Su altı cenneti Kekova
Antalya’nın Demre ilçesi yakınlarında Kaleköy ve Üçağız açıklarında 7.4 km. uzunluğunda ve yaklaşık 500 m. derinliğinde küçük, kayalık bir ada parçası Kekova, aynı zamanda 6 kilometrekareye yakın yüzölçümüyle de Türkiye’nin Akdeniz’deki en büyük kara parçası olma özelliğini taşıyor. Uzun yıllar Likya Uygarlığı’nın daha sonra da Roma İmparatorluğu’nun etkisinde kalan bölgede 2. yüzyılda yaşanan depremler sonucunda, kiliseler, Likya tipi mezarlar, şarap mahzenleri gibi bir çok eser sular altında kaldı. Kekova bugün su altı arkeolojisi için en zengin alanlardan biri. Arkeolojik kalıntıların zarar görmemesi için bölge, 1990 yılında Çevre ve Orman Bakanlığı tarafından sit alanı olarak korumaya alındı.
Kontrollü dalış için başvurular yapıldı
Kekova’da bulunan su altı antik kentin korunması ve zarar görmemesi için ise 1986’dan bu yana dalış yasağı uygulanıyordu. Vali Münir Karaloğlu, özel bir izinle ve belirli bir alanda kazı bilimciler ve rehberler eşliğinde ‘kontrollü dalış’ izni için bakanlıklara müracaat yapıldığını duyurdu. Vali Karaloğlu konuyla ilgili, “Sadece Kekova değil, Antalya sahilleri su altı açısından çok zengin. Birçok noktada batıklar, arkeolojik değerlere sahip ve alternatif turizm çeşitlerinin geliştirilmesi yönünde dalış turizmine yönelik yaptığımız çalışmalar meyvesini vermeye başladı. İlgili bakanlıklardan izin çıkması halinde Kekova bölgesinde rehberler ve arkeologlar eşliğinde dalış turizmi yapılabilecek” açıklamasında bulundu.

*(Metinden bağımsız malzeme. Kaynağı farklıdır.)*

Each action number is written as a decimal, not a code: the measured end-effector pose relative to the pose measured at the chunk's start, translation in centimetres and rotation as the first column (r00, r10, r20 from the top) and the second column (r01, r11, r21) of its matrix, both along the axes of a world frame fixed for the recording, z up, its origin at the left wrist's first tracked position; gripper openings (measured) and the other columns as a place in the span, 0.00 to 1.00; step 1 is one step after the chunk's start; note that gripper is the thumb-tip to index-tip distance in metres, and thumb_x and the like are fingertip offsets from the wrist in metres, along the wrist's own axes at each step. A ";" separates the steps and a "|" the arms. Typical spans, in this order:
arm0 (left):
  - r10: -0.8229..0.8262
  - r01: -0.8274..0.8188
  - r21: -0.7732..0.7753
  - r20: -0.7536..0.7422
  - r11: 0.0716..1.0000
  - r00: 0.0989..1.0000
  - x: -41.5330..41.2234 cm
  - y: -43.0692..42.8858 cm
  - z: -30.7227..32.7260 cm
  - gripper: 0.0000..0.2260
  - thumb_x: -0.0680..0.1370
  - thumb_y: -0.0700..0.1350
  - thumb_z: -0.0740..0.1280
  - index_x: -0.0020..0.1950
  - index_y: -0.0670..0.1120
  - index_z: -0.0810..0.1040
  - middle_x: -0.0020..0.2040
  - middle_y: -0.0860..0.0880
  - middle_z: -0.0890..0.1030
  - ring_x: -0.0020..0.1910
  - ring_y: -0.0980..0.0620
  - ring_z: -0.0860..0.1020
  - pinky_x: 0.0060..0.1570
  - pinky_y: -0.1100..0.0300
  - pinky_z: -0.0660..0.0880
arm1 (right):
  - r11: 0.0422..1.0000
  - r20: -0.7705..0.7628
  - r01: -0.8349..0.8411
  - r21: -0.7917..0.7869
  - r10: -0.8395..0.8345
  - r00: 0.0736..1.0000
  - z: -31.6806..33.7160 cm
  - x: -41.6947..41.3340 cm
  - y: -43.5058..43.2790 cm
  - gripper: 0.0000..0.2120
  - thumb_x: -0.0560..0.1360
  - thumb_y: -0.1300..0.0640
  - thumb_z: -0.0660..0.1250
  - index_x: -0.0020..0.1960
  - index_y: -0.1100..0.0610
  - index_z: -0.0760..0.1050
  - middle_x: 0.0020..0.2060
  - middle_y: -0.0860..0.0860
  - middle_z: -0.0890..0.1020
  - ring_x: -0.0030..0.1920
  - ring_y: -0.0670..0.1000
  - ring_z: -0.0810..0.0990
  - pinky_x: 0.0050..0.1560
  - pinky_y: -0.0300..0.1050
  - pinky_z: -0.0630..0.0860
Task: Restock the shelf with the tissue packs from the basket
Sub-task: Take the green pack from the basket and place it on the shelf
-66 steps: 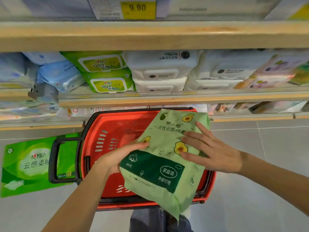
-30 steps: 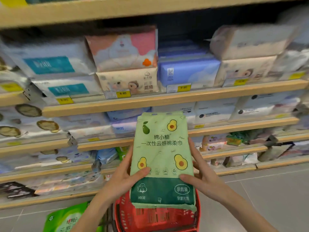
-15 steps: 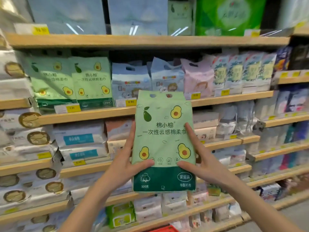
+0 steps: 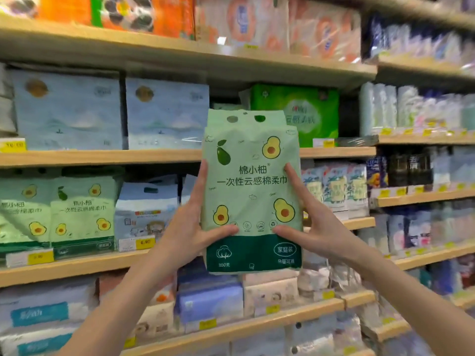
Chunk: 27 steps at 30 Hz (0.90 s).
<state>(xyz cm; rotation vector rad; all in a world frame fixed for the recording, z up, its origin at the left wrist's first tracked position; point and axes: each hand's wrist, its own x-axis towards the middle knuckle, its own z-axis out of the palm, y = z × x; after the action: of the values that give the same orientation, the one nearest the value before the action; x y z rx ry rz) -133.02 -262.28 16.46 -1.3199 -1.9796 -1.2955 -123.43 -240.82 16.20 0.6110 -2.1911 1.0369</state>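
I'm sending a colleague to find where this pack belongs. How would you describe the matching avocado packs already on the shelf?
Start at the wooden shelf second below the orange packs, far left end. Two matching avocado packs stand upright there, left of a blue-and-white bag. Only they share the held pack's pale green front, halved avocados and dark green bottom band.

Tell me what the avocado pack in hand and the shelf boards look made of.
Avocado pack: apparently soft matte plastic film; it creases and has punched carry holes on top. Shelf boards: light wood or wood-look laminate, with faint grain and a satin, unglossy edge.
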 end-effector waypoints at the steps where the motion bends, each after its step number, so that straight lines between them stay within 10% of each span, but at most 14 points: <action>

Adanın güneyinde dalışa izinli 32 nokta var
Bu çevrede bugün “Batık Kent” olarak adlandırılan adanın kuzeybatı kıyılarındaki kalıntılar, M.Ö 5. yüzyılda ticari ve askeri üs olarak kullanılmış olan bölgede yer alıyor ve bu alanda şu an yüzme yasağı uygulanıyor. Bu bölge aynı zamanda dalış izinlerinin de dışında kalacak. Kaleköy’ün hemen önünde bulunan iki alanda yüzme izni bulunan Kekova’da ancak özel izinle dalış yapılabiliyor. Kekova Adası’nın güneyinde dalışa izinli 32 nokta bulunuyor. Adanın güneyinde Deniz Feneri, Antrium, Mavi Mağara, Eğri Liman, Salyangoz Koyu, The End ve 72 metre boyundaki Iberian Coast gemi batığı başlıca dalış noktalarını oluşturuyor.